Ils l’ont fait savoir lors d’une rencontre avec les défenseurs des droits de l’homme et des droits fonciers.
Il y a quelques mois, une importante communauté Mbororo basée à Moutourwa dans le département du Mayo-Kani a été victime d’un incendie criminel qui a réduit en cendres une trentaine de concessions de cette communauté. Les populations hôtes, identifiées comme responsables de cet acte, leur reprochaient ainsi d’envahir leurs terres pourtant concédées par les autorités compétentes. Faute de protection, ces peuples ont dû se résoudre à émigrer vers Doumrou dans l’arrondissement de Kaélé et à Bindir vers le Tchad.
Et comme si cela ne suffisait pas, l’avènement de la secte terroriste Boko Haram à l’Extrême-Nord n’a pas non plus arrangé la situation des Mbororo.

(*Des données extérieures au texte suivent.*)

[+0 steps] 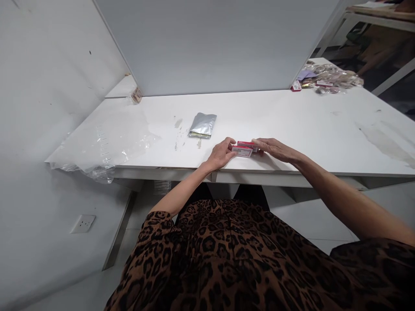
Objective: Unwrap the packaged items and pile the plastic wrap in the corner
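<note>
Two small red-and-white cardboard boxes stand close together near the table's front edge, the front box (242, 151) slightly nearer to me than the rear box (245, 143). The fingers of my left hand (221, 154) close on the left end of the front box, thumb on the near side. My right hand (274, 148) grips the right end of the rear box, with part of its fingers hidden behind. To the left of my hands a flat silver foil pouch (203, 124) lies on the white table (301, 129), touched by neither hand.
Clear plastic sheeting (110, 149) covers the table's left end and hangs over the edge. A grey panel (214, 47) rises at the back. Bagged packets (337, 77) and a red box (296, 86) sit at the back right; a small packet (136, 95) stands back left.
</note>
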`<state>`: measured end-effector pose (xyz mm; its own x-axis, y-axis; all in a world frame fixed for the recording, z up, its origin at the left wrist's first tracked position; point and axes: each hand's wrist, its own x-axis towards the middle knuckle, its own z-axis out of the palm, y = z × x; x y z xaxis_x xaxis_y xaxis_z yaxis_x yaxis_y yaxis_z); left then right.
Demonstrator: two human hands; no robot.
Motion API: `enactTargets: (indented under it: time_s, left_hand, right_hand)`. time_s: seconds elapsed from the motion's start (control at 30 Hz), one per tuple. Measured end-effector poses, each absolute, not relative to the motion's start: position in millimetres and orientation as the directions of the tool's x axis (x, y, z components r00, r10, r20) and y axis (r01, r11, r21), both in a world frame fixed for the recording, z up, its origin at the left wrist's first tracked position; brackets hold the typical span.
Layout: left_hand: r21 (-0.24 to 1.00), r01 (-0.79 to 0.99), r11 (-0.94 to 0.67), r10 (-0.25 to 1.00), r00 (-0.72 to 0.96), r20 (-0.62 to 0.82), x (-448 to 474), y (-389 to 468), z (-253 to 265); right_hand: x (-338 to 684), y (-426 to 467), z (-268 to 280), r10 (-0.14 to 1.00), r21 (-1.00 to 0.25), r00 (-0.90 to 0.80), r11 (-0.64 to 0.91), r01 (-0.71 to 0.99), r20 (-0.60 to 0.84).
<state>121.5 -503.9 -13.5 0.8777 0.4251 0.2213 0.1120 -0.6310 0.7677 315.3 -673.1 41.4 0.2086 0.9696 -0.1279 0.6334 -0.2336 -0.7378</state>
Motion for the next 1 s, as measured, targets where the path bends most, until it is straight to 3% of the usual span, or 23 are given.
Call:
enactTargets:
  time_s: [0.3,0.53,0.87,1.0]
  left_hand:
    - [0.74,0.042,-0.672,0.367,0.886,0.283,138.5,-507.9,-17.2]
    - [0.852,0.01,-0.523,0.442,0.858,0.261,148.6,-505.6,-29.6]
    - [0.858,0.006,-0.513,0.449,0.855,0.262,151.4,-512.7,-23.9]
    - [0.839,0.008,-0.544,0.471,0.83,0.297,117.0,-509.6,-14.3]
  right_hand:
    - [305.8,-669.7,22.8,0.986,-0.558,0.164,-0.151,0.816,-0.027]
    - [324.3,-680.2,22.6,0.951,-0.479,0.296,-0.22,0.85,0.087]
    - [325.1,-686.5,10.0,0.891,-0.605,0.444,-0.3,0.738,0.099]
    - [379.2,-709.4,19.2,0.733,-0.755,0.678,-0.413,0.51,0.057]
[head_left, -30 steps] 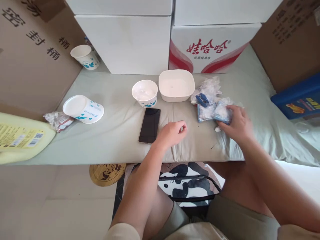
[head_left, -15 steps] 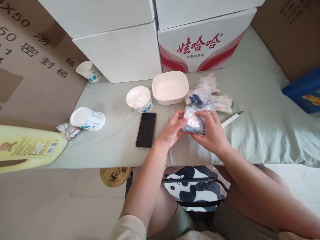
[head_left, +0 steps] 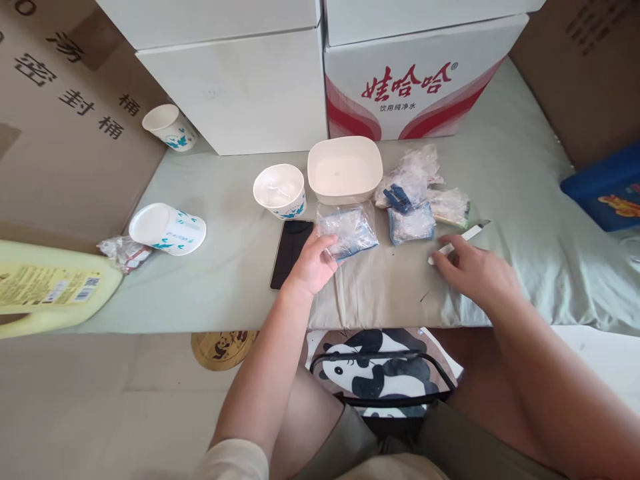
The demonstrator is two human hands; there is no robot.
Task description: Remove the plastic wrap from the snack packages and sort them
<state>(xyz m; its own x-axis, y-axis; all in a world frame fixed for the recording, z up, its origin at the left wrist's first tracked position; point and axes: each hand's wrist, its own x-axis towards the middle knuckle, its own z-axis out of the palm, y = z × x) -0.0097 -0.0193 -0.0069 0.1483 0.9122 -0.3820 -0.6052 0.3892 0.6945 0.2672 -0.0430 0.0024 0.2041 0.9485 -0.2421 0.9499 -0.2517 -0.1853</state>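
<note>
My left hand point(head_left: 314, 263) is closed on the near left corner of a clear plastic packet point(head_left: 350, 230) with blue edges, its thumb on top. The packet is held over the cloth, in front of a white rectangular bowl point(head_left: 345, 167). My right hand point(head_left: 473, 270) has its thumb and fingers around a slim white utility knife point(head_left: 471, 232), whose dark blade tip points away to the right. Between the hands lies a second blue-edged packet point(head_left: 413, 223), below a crumpled clear plastic bag point(head_left: 413, 175) with a dark blue piece on it.
A phone point(head_left: 286, 257) and a paper cup point(head_left: 281, 193) with clear plastic inside are left of the packet. Further left are a tipped cup point(head_left: 170, 229), another cup point(head_left: 170, 127) and a yellow jug point(head_left: 55, 287). White boxes point(head_left: 235, 93) stand behind; a blue container point(head_left: 605, 187) is at right.
My hands have moved apart. The left has carried the packet leftward, while the right has let go of it and taken hold of the utility knife. The second packet is now uncovered.
</note>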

On estime à plus de 250 000 têtes de bœufs qui ont été contraintes à aller paître à Bindir au Tchad faute de protection des autorités camerounaises. Pire, au Nigéria 6 chefs de famille Mbororo ont été égorgés par les jihadistes et leurs cheptels confisqués. Un tableau suffisamment noir qui n’a pas laissé indifférent les membres de l’association pour le développement social et culturel des Mbororo au Cameroun (Mboscuda).
En partenariat avec International Land Coalition (ILC) et CBI10, l’association a réuni ce 6 février, les défenseurs des droits fonciers, notamment les membres des organisations de la société civile, les responsables des communautés, les professionnels des médias, les juristes. Objectif visé, trouver des voies et moyens susceptibles non seulement de les protéger ainsi que leurs biens, mais surtout de garantir leur accès à la propriété foncière en tant que peuples autochtones, minoritaires et surtout sans voix. Ce d’autant plus que bon nombre des pays africains signataires de la déclaration sur les peuples autochtones, donc le Cameroun se sont engagés dans les réformes visant à faciliter l’accès à la terre des Mbororo.

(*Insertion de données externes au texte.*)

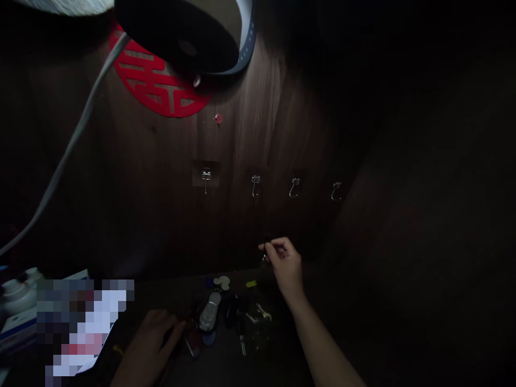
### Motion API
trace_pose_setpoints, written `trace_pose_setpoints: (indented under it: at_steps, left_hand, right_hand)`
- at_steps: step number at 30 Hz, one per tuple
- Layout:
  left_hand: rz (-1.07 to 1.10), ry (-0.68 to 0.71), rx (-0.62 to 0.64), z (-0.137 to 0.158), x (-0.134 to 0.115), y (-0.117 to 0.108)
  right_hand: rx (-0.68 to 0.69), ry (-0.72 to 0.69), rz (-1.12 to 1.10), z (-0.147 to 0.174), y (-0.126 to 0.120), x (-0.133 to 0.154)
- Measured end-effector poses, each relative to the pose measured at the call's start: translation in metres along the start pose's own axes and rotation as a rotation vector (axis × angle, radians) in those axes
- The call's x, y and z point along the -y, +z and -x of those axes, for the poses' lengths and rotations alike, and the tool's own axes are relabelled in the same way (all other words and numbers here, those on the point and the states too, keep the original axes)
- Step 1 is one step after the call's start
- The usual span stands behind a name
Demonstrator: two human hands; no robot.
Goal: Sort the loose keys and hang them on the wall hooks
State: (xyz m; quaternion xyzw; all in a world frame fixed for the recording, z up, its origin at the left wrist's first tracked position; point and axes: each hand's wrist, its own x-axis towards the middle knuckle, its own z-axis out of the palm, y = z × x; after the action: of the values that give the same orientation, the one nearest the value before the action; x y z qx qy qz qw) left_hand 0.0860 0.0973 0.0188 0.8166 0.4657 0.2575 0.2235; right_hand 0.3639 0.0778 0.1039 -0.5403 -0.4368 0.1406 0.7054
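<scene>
My right hand (287,263) is raised in front of the dark wood panel. Its thumb and fingers pinch a small dark item with a shiny metal bit (264,259), too dim to name. My left hand (155,338) lies low over the dark surface, thumb and fingers apart, beside a reddish tag (193,343). Between the hands lie a silver-grey remote (210,312), a black key fob (230,310), a key with a metal blade (242,344), brass-coloured keys (263,312), pale round tags (222,281), a blue round tag (208,338) and a yellow-green tag (251,284).
Several metal hooks, among them a left one (206,177) and a right one (336,189), run along the panel. Above are a red paper cutout (169,91), a pin (218,118) and a dark lamp-like object (177,37) with a white cable (80,123). White bottles (18,295) stand left.
</scene>
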Motion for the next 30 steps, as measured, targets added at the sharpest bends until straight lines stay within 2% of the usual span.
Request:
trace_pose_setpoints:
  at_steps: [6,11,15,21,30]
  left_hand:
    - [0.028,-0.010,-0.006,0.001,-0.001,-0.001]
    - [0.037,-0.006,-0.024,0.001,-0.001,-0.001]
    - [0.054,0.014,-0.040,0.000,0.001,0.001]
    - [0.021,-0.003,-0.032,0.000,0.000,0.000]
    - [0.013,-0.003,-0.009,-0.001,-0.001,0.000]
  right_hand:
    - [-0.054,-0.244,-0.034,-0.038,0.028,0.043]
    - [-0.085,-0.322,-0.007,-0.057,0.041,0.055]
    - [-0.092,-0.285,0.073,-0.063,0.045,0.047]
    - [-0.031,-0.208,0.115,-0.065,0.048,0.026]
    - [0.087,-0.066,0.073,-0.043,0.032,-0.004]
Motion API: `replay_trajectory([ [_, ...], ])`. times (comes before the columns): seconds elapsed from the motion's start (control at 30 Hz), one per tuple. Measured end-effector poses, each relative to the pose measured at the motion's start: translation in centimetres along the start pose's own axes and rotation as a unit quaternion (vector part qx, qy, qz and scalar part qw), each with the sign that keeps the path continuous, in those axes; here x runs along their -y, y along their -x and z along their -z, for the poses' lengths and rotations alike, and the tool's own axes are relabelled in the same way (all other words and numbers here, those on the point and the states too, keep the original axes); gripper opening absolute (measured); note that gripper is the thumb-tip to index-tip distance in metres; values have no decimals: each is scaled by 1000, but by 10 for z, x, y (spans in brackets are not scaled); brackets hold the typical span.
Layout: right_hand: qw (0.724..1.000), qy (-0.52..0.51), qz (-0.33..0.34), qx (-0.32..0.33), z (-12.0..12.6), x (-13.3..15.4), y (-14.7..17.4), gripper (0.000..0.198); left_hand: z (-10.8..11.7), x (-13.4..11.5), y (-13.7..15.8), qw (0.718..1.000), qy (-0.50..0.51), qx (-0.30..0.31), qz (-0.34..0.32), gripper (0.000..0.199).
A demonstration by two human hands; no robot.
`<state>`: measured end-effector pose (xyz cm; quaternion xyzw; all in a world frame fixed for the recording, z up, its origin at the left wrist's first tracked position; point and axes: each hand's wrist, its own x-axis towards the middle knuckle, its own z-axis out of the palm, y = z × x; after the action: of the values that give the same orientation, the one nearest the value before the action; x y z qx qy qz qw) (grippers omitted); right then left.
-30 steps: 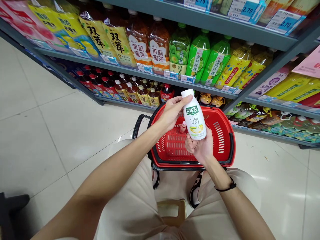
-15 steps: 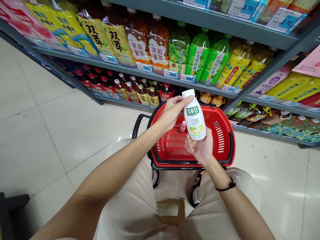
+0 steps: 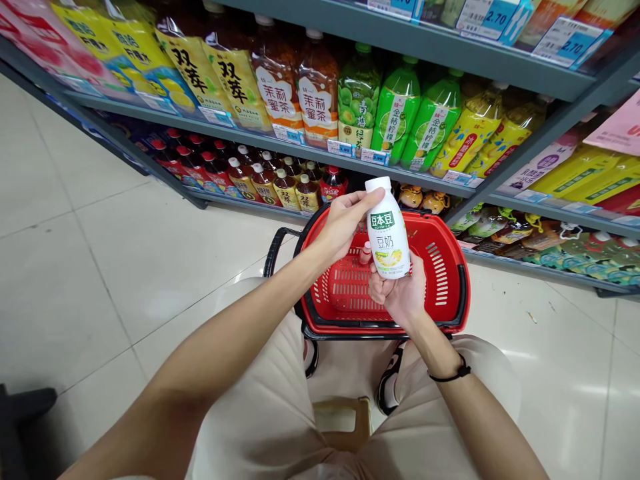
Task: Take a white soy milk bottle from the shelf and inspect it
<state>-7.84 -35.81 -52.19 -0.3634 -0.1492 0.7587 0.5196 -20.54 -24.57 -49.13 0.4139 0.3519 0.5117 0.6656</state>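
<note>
White soy-milk bottle [image 3: 387, 230] held upright (label facing up) by 2 hands above red basket [image 3: 453, 267].

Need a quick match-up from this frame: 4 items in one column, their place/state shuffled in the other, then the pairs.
Items:
1. white soy milk bottle
2. red basket
3. left hand
4. right hand

Places/states:
A. stands on the floor in front of the shelves, under the hands
B. grips the lower part of the bottle from below
C. held upright above the basket, label facing the camera
D. fingers at the bottle's cap and neck

Pairs: 1-C, 2-A, 3-D, 4-B
</note>
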Motion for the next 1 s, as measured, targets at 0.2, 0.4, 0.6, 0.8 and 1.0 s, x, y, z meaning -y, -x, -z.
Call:
replay_trajectory([
  [0.2,998,-29,48,-31,-2,0,2,62,1,3,-2,1000,20,10,-12,46],
  [0.4,998,-45,35,-20,-1,2,2,57,0,3,-2,1000,9,3,-5,49],
  [0.6,999,-34,21,-23,0,1,0,64,-1,2,-1,1000,5,2,-1,53],
  [0.8,1000,-19,20,-8,4,-1,-1,62,-4,-4,3,1000,18,2,16,55],
  [1.0,1000,12,-3,3,5,-1,-1,70,-6,-10,6,999,18,-1,31,58],
])
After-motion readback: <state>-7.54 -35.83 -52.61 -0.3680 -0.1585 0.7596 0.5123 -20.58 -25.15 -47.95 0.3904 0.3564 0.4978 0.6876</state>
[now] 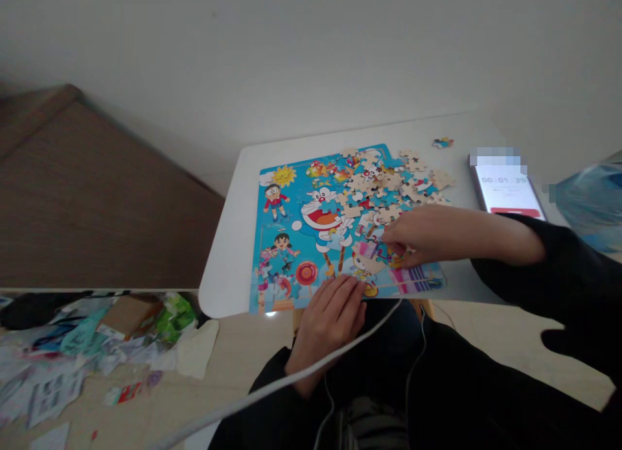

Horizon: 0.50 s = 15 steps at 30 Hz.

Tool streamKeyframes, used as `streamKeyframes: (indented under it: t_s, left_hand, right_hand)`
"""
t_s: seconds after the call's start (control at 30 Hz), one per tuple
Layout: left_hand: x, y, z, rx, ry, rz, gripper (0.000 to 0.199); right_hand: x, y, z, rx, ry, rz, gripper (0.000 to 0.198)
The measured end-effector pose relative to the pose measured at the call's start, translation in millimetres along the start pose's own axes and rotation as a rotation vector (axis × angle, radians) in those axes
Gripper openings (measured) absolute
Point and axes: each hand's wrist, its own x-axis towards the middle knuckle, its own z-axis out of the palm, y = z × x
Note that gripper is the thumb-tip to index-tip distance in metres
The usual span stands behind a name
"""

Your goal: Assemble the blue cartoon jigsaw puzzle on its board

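A blue cartoon jigsaw puzzle (306, 177) lies on the white table, partly covered on its right side by a heap of loose puzzle pieces (383, 190), many with their plain wooden backs up. My left hand (335, 310) rests flat across the puzzle's near edge, fingers stretched out and holding nothing. Over the lower right of the puzzle, my right hand (413, 235) bends down among the loose pieces with its fingers curled together. Whatever sits between those fingertips is hidden. One puzzle piece (443, 142) lies apart at the far right.
A phone (508, 187) showing a running timer lies on the white table (226, 242), right of the pieces. Beyond it is a clear bluish plastic item (593, 203). A white cable (291, 378) crosses before me. Bags, papers and a cardboard box (129, 315) litter the floor at left.
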Motion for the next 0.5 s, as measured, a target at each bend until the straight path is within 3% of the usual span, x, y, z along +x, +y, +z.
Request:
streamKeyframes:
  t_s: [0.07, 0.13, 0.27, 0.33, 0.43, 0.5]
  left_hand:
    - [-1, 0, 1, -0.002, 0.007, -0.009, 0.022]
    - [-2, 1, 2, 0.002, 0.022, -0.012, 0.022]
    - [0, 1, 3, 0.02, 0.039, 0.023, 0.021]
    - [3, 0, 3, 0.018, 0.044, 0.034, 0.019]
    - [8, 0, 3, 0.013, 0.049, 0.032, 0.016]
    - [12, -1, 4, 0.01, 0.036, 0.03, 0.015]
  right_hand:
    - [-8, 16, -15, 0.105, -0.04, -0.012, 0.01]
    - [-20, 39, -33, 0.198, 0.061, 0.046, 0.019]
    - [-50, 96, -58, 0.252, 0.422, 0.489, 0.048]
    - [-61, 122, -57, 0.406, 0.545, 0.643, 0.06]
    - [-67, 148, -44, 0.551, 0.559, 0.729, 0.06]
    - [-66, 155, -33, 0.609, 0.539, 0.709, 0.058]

Autre problème de la communauté Mbororo de l’Extrême-Nord identifié : la sous-scolarisation. Sur ce point justement, il a été décidé d’intensifier la sensibilisation sur l’importance de l’éducation des jeunes et surtout des jeunes filles. Car, malgré quelques efforts encore mitigés, la communauté Mbororo reste la moins scolarisée dans tout le pays. Selon un inventaire, non exhaustif toute la communauté Mbororo du Cameroun ne compte qu’à ce jour 4 enseignants d’universités, deux magistrats, dans la plupart originaires du nord-ouest. Si dans le Nord, l’on note une seule fille Mbororo étudiante en Master 2 droit à l’université de Ngaoundéré, l’Extrême-Nord fait figure de derniers sur l’échiquier.
D’où l’appel d’Adamu Yusufu, secrétaire général de Mboscuda. «Nous devons envoyer nos enfants à l’école. C’est la seule façon pour nous d’avoir la parole et de restaurer l’image et la dignité de l’homme Mbororo. Si nous sommes aujourd’hui marginalisés, violentés, méprisés et peu écoutés, c’est parce que nous ne sommes pas allés à l’école. L’école reste le seul moyen pour le salut du peuple Mbororo,» a-t-il indiqué. En marge de cette rencontre, une série de recommandations ont été formulées à l’endroit des pouvoirs dans le sens du respect des droits des peuples Mbororo et aussi la création d’un observatoire national des défenseurs des droits de l’homme et des droits fonciers.